Can you just move out?

Or buy a tv or a laptop and stay in your room?


----------



## Thalassa (Jun 10, 2010)

JayDubs said:


> I'm sorry, but monopolizing the tv/computer isn't abuse. He bought them and he's the parent, so if he wants to use it he has the right to do so whenever. Now, I'm not saying that it's fair or the way things _should_ work in a family, and I don't think he was being too reasonable, but nothing says he has to be. The world's unfair that way.
> 
> Here's the thing though. Most people like to _think_ of themselves as reasonable people. Most people like to _try_ to do the right thing, if they're put on the spot. So, next time something like this comes up, ask how he thinks you should all resolve this together. Something like "I know there is only one tv/computer/xbox, and I know it's yours, but I'd like to use it sometimes too. What do you think would be a good and fair way for us to handle this so I can use it sometimes without getting in your way?"
> 
> ...


Here's what I think: he's NOT REALLY THE PARENT.

He's a step-parent who is resentful of teenaged/young adult children.

He simply wants them out of his way. If the young adults are indeed adults, they CAN move out, and he is probably old skool "working class" (this kind of shit always betrays class) where you're of age, you get out, and I bought it, it's mine...that's very low class, trashy working class mentality.

Fortunately my own parents and grandparents were above that, and generosity was prized in my family, because we were the upper echelons of a more educated working class, but I was close enough to it to witness the mentality of "it's my house, get out." 

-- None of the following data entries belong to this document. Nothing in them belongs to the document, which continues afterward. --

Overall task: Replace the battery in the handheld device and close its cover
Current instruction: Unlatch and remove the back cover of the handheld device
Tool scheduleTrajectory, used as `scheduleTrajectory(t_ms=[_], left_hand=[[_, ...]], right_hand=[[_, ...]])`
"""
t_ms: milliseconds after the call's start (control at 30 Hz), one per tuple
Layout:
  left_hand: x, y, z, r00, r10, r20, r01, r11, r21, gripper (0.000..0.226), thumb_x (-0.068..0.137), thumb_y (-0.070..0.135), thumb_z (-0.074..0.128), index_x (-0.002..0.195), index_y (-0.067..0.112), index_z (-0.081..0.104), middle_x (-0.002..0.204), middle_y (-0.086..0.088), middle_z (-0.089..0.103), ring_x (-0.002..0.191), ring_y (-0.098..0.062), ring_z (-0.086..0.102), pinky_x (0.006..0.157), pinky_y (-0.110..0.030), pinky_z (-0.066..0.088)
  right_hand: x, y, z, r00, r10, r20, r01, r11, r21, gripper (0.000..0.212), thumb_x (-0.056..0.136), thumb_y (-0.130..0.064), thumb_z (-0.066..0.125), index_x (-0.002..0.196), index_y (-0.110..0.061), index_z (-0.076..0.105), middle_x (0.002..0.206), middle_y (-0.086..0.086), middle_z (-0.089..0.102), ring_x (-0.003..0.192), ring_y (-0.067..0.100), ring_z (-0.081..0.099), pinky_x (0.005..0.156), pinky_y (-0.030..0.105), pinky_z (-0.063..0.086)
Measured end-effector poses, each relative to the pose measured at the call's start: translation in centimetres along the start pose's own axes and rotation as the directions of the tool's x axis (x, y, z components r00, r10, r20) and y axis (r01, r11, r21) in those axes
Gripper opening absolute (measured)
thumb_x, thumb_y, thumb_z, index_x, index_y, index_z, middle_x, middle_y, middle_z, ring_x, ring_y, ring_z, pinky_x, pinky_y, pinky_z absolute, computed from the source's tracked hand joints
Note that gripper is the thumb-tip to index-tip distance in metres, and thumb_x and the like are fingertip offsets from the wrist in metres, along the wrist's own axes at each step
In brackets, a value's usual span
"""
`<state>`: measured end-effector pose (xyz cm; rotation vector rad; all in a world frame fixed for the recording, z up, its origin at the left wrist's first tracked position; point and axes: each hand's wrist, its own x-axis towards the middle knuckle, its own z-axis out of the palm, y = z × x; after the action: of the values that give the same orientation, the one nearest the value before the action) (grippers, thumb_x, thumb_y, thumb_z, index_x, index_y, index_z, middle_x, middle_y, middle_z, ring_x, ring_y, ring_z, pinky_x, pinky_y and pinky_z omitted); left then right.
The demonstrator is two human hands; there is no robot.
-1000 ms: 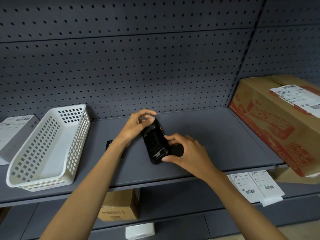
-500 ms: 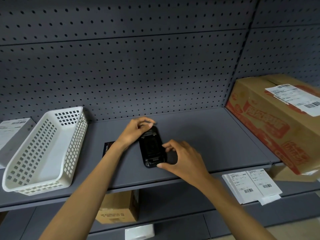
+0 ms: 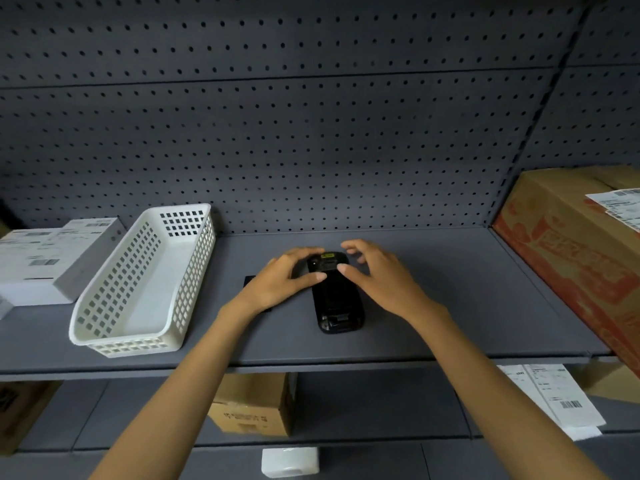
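The black handheld device (image 3: 337, 299) lies back side up on the grey shelf (image 3: 450, 306), its long axis pointing away from me, with a yellow label at its far end. My left hand (image 3: 284, 282) curls around the far left corner, thumb pressed on the back. My right hand (image 3: 381, 275) hovers at the far right corner with fingers spread; its thumb tip touches the back. A flat black piece (image 3: 250, 282) lies on the shelf, mostly hidden under my left wrist; I cannot tell what it is.
A white perforated basket (image 3: 104, 306) stands left of the device, with a white labelled box (image 3: 45, 258) beyond it. A large printed cardboard box (image 3: 571, 258) fills the right end. Below are a small carton (image 3: 252, 407) and paper labels (image 3: 547, 393).
The device went from tilted in both hands to lying flat on the shelf. My right hand moved from its near end to its far end and spread its fingers.
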<state>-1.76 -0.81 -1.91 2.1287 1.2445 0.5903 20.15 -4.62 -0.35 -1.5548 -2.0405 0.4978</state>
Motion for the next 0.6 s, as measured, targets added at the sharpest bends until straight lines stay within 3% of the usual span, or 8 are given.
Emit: scheduleTrajectory(t_ms=[133, 233, 400, 600], left_hand=[[-1.0, -0.1, 0.7, 1.0, 0.002, -0.016, 0.0, 0.995, 0.102, 0.073, 0.087, 0.056, 0.061, 0.15, 0.028, 0.036, 0.153, 0.007, 0.043, 0.144, -0.009, 0.033, 0.117, -0.028, 0.03], [-1.5, -0.4, 0.9, 1.0, -0.009, -0.02, 0.012, 0.99, 0.14, 0.079, 0.085, 0.063, 0.057, 0.151, 0.03, 0.032, 0.156, 0.008, 0.038, 0.149, -0.01, 0.022, 0.12, -0.037, 0.027], [-1.9, -0.1, 1.2, 0.997, -0.006, -0.081, 0.021, 0.983, 0.185, 0.073, 0.087, 0.063, 0.055, 0.151, 0.034, 0.032, 0.155, 0.012, 0.038, 0.143, -0.009, 0.036, 0.113, -0.035, 0.037], [-1.9, 0.0, 1.2, 0.996, -0.014, -0.093, 0.03, 0.984, 0.175, 0.073, 0.086, 0.062, 0.058, 0.15, 0.034, 0.033, 0.155, 0.012, 0.039, 0.141, -0.008, 0.037, 0.11, -0.031, 0.037]], right_hand=[[2.1, -0.8, 1.1, 0.997, 0.023, 0.074, -0.016, 0.995, -0.099, 0.057, 0.094, -0.047, 0.059, 0.142, -0.018, 0.048, 0.144, 0.002, 0.05, 0.133, 0.021, 0.046, 0.101, 0.038, 0.043], [3.0, -1.1, 1.7, 0.998, 0.029, 0.063, -0.02, 0.99, -0.138, 0.052, 0.088, -0.05, 0.065, 0.128, -0.018, 0.059, 0.126, 0.003, 0.059, 0.119, 0.022, 0.055, 0.089, 0.036, 0.048], [3.6, -1.4, 2.1, 0.999, 0.045, -0.017, -0.048, 0.983, -0.177, 0.044, 0.081, -0.054, 0.07, 0.108, -0.02, 0.068, 0.11, -0.001, 0.067, 0.101, 0.02, 0.064, 0.071, 0.029, 0.044], [4.0, -1.8, 1.8, 0.998, 0.059, -0.03, -0.064, 0.973, -0.223, 0.044, 0.078, -0.057, 0.071, 0.103, -0.021, 0.069, 0.106, -0.002, 0.069, 0.099, 0.02, 0.065, 0.07, 0.028, 0.039]])
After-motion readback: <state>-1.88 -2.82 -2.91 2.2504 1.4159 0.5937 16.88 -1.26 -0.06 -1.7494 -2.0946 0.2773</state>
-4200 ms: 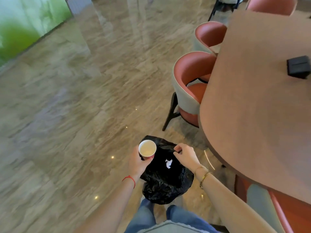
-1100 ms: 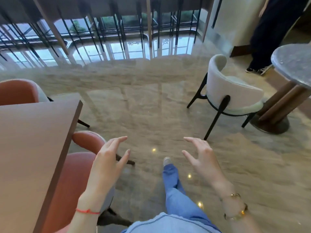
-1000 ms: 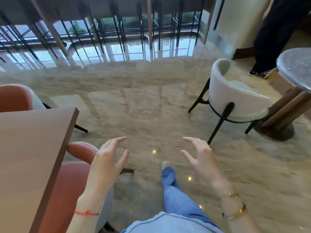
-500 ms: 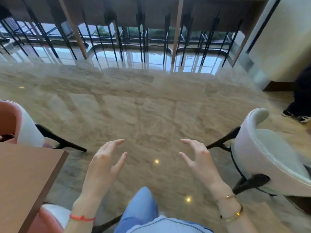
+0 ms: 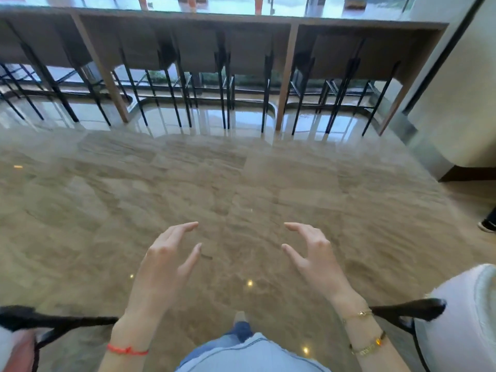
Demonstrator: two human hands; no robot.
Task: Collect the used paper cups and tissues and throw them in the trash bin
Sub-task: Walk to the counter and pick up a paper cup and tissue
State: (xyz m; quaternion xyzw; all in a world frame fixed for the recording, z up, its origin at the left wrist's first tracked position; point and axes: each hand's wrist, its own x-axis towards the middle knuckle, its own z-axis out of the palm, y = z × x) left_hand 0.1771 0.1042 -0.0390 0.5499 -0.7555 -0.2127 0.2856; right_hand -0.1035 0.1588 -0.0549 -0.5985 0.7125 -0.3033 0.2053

Anyhoo, from a purely pragmatic standpoint, the OP should either move out or buy her own laptop (ideally it does more than television and you can watch movies and play games on it) and stay away from step-dad.

On a more emotional level, the step-dad is being a big, stupid, selfish child who wants the mother but not her children, and the mother is ALLOWING it, so peril to the children. Mummy wants him, and she doesn't even seem to mind when he takes the teevee away from _her _...I noticed that the step-dad throws a fit even when Mum is watching a movie with her daughter, so his ridiculous emotionally abusive behavior extends to the mother as well as to the children.

But as long as the children are adults, and the mother approves of or allows her husband's behavior, the only choice the OP has is to either leave or become more financially responsible for her own entertainment and stay the hell away from him and his precious things.

I'm thinking the step-dad is an unhealthy Si type, because of his obsession with "his chair" and things of that nature.


----------



## Dreamer (Feb 5, 2010)

Thanks for the advice. I DID have laptops but unfortunately they get OLD and stop working properly. One was second hand from one of his ex mates, but well, the screen was stuck to the keyboard with some sort of tape and just fell off when I dropped it once. His ex-mate just gave me his trash lol. He has taken personality tests and typed as INTP. That would make sense, even though he likes to talk, he doesn't go out and interact much. He isn't at all a 'feeling' type, you can stand right in front of him really upset and he can smile or just keep playing his video games, he hides his emotions really. Sometimes he seems like is just a robot, just absolutely not able to feel any sort of emotion and just absorbs himself into card games on his computer or his racing xbox games. He gets REALLLLLLLLLLLLLLLLLLLLLLLLLLY angry if he doesn't get his way with whatever it is. Like not getting sweets from Mum or just not getting anything he wants.


----------



## JayDubs (Sep 1, 2009)

fourtines said:


> Here's what I think: he's NOT REALLY THE PARENT.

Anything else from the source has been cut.